• **Exercise**:
Could you repeat the whole listing below exactly as it stands?

• **Data excerpt**:

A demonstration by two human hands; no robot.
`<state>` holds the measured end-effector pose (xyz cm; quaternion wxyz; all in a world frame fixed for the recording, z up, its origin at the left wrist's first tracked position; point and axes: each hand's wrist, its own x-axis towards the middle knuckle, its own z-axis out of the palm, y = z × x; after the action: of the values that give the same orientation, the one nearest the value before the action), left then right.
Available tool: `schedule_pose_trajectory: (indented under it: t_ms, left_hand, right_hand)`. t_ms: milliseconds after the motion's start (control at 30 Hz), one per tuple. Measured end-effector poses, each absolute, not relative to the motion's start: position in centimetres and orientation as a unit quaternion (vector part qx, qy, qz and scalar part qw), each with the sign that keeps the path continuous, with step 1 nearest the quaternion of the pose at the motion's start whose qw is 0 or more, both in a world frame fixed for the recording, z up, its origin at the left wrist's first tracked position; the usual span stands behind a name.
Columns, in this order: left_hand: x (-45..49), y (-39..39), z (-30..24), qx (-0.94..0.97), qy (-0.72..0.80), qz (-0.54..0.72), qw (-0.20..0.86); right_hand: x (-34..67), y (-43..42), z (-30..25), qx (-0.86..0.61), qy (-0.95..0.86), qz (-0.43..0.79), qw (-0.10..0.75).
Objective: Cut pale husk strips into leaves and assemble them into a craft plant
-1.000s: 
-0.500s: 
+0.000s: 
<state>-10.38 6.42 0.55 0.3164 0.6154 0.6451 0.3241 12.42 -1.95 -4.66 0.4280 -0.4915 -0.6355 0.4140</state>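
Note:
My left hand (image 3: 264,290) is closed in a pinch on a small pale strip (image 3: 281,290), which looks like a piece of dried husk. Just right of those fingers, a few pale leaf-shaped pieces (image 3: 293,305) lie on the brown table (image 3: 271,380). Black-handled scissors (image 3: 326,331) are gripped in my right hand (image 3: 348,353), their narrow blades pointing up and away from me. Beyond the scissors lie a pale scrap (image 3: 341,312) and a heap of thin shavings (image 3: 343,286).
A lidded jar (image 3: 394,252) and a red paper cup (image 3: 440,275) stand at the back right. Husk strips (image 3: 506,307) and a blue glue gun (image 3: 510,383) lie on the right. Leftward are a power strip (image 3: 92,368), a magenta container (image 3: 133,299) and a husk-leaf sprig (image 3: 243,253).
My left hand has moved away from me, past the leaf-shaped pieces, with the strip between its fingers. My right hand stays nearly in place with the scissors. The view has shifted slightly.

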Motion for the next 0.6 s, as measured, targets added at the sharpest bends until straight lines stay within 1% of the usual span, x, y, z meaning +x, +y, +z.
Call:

• **Finished exercise**:
A demonstration by two human hands; no robot.
`<state>` holds the measured end-effector pose (xyz cm; quaternion wxyz; all in a world frame fixed for the recording, z up, its origin at the left wrist's first tracked position; point and axes: each hand's wrist, its own x-axis towards the middle knuckle, its own z-axis out of the palm, y = z × x; after the action: of the values that give the same orientation, the one nearest the value before the action), left then right.
Available tool: `schedule_pose_trajectory: (indented under it: t_ms, left_hand, right_hand)`. t_ms: milliseconds after the motion's start (control at 30 Hz), one per tuple. Measured end-effector poses, each absolute, not relative to the motion's start: position in centimetres and orientation as a unit quaternion (vector part qx, qy, qz and scalar part qw), each with the sign that keeps the path continuous, with step 1 nearest the quaternion of the pose at the motion's start whose qw is 0 or more, both in a world frame fixed for the recording, z up, its origin at the left wrist's first tracked position; the usual span stands behind a name.
Columns, in this order: left_hand: x (-45..49), y (-39..39), z (-30..24), qx (-0.94..0.97), qy (-0.72..0.80), qz (-0.54..0.72), qw (-0.20..0.86); right_hand: x (-34..67), y (-43..42), z (-30..25), qx (-0.86..0.61), qy (-0.95..0.86), qz (-0.43..0.79), qw (-0.10..0.75).
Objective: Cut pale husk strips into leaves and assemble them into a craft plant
-1.000s: 
-0.500s: 
+0.000s: 
<state>-10.38 6.42 0.55 0.3164 0.6154 0.6451 0.3241 12.42 -1.95 -4.66 0.4280 -0.4915 -0.6355 0.4140</state>
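Note:
My left hand (image 3: 264,290) is closed in a pinch on a small pale strip (image 3: 281,290), which looks like a piece of dried husk. Just right of those fingers, a few pale leaf-shaped pieces (image 3: 293,305) lie on the brown table (image 3: 271,380). Black-handled scissors (image 3: 326,331) are gripped in my right hand (image 3: 348,353), their narrow blades pointing up and away from me. Beyond the scissors lie a pale scrap (image 3: 341,312) and a heap of thin shavings (image 3: 343,286).
A lidded jar (image 3: 394,252) and a red paper cup (image 3: 440,275) stand at the back right. Husk strips (image 3: 506,307) and a blue glue gun (image 3: 510,383) lie on the right. Leftward are a power strip (image 3: 92,368), a magenta container (image 3: 133,299) and a husk-leaf sprig (image 3: 243,253).
My left hand has moved away from me, past the leaf-shaped pieces, with the strip between its fingers. My right hand stays nearly in place with the scissors. The view has shifted slightly.
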
Motion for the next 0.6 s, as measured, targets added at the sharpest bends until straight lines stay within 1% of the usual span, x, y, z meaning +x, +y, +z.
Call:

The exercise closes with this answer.